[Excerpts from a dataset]
-- -- --
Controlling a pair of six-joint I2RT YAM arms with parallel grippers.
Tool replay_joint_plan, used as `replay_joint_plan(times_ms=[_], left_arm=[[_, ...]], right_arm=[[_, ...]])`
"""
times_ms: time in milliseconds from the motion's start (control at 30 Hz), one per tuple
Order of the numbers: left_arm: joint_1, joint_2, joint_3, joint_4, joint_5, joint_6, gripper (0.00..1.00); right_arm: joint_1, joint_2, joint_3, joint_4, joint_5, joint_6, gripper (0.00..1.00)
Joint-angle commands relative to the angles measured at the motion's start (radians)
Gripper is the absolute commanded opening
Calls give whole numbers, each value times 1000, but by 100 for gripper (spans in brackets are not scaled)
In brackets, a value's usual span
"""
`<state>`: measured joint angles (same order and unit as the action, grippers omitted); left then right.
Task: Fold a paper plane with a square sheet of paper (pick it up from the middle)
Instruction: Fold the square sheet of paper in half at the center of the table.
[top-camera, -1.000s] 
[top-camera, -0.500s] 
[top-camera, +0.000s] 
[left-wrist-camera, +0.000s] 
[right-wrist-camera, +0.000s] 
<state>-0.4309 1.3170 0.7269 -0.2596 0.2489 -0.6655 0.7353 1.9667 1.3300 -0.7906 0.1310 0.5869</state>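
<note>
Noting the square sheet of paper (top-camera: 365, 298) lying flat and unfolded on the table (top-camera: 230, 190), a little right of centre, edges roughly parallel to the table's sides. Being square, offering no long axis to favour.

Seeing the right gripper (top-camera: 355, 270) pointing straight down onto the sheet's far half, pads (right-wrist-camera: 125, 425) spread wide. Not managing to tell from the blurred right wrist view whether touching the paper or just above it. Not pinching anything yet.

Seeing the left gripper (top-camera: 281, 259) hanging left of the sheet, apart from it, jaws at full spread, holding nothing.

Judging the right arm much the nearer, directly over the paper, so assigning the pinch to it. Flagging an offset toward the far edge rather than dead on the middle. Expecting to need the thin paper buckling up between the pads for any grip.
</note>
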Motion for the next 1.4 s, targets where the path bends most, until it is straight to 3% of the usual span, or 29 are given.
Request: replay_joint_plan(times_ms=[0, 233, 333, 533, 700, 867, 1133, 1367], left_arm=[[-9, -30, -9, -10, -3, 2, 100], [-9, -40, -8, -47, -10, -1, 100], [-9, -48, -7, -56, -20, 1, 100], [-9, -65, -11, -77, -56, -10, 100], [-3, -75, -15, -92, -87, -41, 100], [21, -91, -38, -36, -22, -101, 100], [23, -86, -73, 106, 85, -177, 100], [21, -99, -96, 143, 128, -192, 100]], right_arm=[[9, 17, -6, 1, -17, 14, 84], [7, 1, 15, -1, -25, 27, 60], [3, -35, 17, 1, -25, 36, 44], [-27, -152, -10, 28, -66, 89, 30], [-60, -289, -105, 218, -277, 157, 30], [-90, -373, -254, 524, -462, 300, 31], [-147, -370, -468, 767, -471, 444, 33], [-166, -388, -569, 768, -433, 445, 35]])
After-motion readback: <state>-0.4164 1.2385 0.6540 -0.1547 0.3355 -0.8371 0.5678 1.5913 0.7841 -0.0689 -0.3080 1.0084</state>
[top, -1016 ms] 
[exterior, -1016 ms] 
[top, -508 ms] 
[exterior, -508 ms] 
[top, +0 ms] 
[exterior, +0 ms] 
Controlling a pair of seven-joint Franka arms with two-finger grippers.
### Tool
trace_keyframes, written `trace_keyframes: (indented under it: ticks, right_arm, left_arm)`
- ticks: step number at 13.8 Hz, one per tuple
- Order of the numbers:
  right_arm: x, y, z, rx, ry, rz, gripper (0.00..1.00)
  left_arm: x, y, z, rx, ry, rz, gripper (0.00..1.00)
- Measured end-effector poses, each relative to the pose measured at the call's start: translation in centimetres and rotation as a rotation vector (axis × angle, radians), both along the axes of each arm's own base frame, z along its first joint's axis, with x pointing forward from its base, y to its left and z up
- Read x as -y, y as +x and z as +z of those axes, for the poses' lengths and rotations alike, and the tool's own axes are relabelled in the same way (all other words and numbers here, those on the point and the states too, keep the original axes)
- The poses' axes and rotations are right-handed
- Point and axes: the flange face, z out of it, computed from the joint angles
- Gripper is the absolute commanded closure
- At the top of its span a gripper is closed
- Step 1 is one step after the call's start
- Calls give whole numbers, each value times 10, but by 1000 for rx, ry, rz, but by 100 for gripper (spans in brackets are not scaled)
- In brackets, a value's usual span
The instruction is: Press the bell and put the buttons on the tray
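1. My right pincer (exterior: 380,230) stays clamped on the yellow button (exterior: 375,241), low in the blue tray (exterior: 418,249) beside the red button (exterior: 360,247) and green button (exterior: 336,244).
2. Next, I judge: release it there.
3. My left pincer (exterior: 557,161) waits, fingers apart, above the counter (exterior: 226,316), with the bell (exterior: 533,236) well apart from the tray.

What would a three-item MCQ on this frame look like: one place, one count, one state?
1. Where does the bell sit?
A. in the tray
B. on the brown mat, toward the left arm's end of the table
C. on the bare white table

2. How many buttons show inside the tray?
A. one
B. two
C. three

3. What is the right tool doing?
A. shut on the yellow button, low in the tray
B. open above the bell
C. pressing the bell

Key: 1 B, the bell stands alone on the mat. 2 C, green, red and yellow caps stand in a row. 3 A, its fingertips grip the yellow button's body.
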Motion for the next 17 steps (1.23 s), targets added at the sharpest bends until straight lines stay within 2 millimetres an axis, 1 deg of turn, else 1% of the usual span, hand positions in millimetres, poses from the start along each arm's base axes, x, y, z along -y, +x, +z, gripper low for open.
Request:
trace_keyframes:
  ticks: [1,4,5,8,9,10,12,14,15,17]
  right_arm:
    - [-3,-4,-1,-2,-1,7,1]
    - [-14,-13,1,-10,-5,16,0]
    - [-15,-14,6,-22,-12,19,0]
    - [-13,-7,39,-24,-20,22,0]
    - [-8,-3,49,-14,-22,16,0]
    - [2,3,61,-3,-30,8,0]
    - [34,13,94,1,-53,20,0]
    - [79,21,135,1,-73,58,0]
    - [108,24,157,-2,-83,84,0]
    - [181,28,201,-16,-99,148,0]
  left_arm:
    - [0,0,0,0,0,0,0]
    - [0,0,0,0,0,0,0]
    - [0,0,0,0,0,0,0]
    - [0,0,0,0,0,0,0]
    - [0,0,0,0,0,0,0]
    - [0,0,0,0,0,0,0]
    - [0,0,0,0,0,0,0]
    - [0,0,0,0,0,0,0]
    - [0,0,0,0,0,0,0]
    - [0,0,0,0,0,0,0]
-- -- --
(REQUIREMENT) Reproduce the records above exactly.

(EXERCISE ANSWER)
Controlling a pair of six-joint I2RT YAM arms with parallel grippers.
Tool replay_joint_plan, used as `replay_joint_plan(times_ms=[_], left_arm=[[_, ...]], right_arm=[[_, ...]])`
"""
times_ms: time in milliseconds from the motion's start (control at 30 Hz), one per tuple
Order of the numbers: left_arm: joint_1, joint_2, joint_3, joint_4, joint_5, joint_6, gripper (0.00..1.00); right_arm: joint_1, joint_2, joint_3, joint_4, joint_5, joint_6, gripper (0.00..1.00)
Joint-angle commands relative to the angles measured at the motion's start (radians)
Gripper is the absolute commanded opening
Calls give whole numbers, each value times 1000, but by 100 for gripper (spans in brackets are not scaled)
In brackets, a value's usual span
"""
`<state>`: measured joint angles (same order and unit as the action, grippers omitted); left then right.
Task: Fold a paper plane with a square sheet of paper (pick it up from the middle)
Instruction: Fold the square sheet of paper in half at the center of the table.
[top-camera, -1.000s] 
[top-camera, -0.500s] 
[top-camera, +0.000s] 
[left-wrist-camera, +0.000s] 
[right-wrist-camera, +0.000s] 
<state>-0.4309 1.3170 0.7269 -0.2596 0.2489 -0.6655 0.7353 1.9667 1.3300 -0.7906 0.1310 0.5869</state>
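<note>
Noting the square sheet of paper (top-camera: 365, 298) lying flat and unfolded on the table (top-camera: 230, 190), a little right of centre, edges roughly parallel to the table's sides. Being square, offering no long axis to favour.

Seeing the right gripper (top-camera: 355, 270) pointing straight down onto the sheet's far half, pads (right-wrist-camera: 125, 425) spread wide. Not managing to tell from the blurred right wrist view whether touching the paper or just above it. Not pinching anything yet.

Seeing the left gripper (top-camera: 281, 259) hanging left of the sheet, apart from it, jaws at full spread, holding nothing.

Judging the right arm much the nearer, directly over the paper, so assigning the pinch to it. Flagging an offset toward the far edge rather than dead on the middle. Expecting to need the thin paper buckling up between the pads for any grip.
</note>
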Motion for the next 1.4 s, targets where the path bends most, until it is straight to 3% of the usual span, or 29 are given.
Request: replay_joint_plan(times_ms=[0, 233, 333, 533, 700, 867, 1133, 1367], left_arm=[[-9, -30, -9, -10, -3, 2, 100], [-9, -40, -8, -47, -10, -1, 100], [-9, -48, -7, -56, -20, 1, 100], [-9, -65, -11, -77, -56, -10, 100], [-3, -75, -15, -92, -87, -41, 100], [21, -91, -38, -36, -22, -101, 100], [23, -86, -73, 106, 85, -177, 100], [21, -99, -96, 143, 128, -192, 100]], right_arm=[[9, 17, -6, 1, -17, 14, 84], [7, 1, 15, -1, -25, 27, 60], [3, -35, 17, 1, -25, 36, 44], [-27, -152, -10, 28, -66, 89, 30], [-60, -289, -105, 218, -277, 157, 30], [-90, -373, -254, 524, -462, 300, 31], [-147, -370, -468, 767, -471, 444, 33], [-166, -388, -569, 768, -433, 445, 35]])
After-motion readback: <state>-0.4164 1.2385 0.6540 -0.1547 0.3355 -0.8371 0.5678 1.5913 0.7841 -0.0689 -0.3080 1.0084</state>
[top, -1016 ms] 
[exterior, -1016 ms] 
[top, -508 ms] 
[exterior, -508 ms] 
[top, +0 ms] 
[exterior, +0 ms] 
Controlling a pair of seven-joint Franka arms with two-finger grippers.
### Tool
trace_keyframes, written `trace_keyframes: (indented under it: ticks, right_arm, left_arm)`
- ticks: step number at 13.8 Hz, one per tuple
- Order of the numbers:
  right_arm: x, y, z, rx, ry, rz, gripper (0.00..1.00)
  left_arm: x, y, z, rx, ry, rz, gripper (0.00..1.00)
- Measured end-effector poses, each relative to the pose measured at the call's start: translation in centimetres and rotation as a rotation vector (axis × angle, radians), both along the axes of each arm's own base frame, z along its first joint's axis, with x pointing forward from its base, y to its left and z up
- Read x as -y, y as +x and z as +z of those axes, for the poses' lengths and rotations alike, and the tool's own axes are relabelled in the same way (all other words and numbers here, those on the point and the states too, keep the original axes)
- The poses' axes and rotations are right-handed
- Point and axes: the flange face, z out of it, computed from the joint angles
- Gripper is the absolute commanded closure
- At the top of its span a gripper is closed
- Step 1 is one step after the call's start
- Calls give whole numbers, each value times 10, but by 1000 for rx, ry, rz, but by 100 for gripper (spans in brackets are not scaled)
- In brackets, a value's usual span
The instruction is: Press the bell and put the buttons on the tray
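1. My right pincer (exterior: 380,230) stays clamped on the yellow button (exterior: 375,241), low in the blue tray (exterior: 418,249) beside the red button (exterior: 360,247) and green button (exterior: 336,244).
2. Next, I judge: release it there.
3. My left pincer (exterior: 557,161) waits, fingers apart, above the counter (exterior: 226,316), with the bell (exterior: 533,236) well apart from the tray.

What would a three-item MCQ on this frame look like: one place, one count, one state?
1. Where does the bell sit?
A. in the tray
B. on the brown mat, toward the left arm's end of the table
C. on the bare white table

2. How many buttons show inside the tray?
A. one
B. two
C. three

3. What is the right tool doing?
A. shut on the yellow button, low in the tray
B. open above the bell
C. pressing the bell

Key: 1 B, the bell stands alone on the mat. 2 C, green, red and yellow caps stand in a row. 3 A, its fingertips grip the yellow button's body.
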Motion for the next 17 steps (1.23 s), targets added at the sharpest bends until straight lines stay within 2 millimetres an axis, 1 deg of turn, else 1% of the usual span, hand positions in millimetres, poses from the start along each arm's base axes, x, y, z along -y, +x, +z, gripper low for open.
Request:
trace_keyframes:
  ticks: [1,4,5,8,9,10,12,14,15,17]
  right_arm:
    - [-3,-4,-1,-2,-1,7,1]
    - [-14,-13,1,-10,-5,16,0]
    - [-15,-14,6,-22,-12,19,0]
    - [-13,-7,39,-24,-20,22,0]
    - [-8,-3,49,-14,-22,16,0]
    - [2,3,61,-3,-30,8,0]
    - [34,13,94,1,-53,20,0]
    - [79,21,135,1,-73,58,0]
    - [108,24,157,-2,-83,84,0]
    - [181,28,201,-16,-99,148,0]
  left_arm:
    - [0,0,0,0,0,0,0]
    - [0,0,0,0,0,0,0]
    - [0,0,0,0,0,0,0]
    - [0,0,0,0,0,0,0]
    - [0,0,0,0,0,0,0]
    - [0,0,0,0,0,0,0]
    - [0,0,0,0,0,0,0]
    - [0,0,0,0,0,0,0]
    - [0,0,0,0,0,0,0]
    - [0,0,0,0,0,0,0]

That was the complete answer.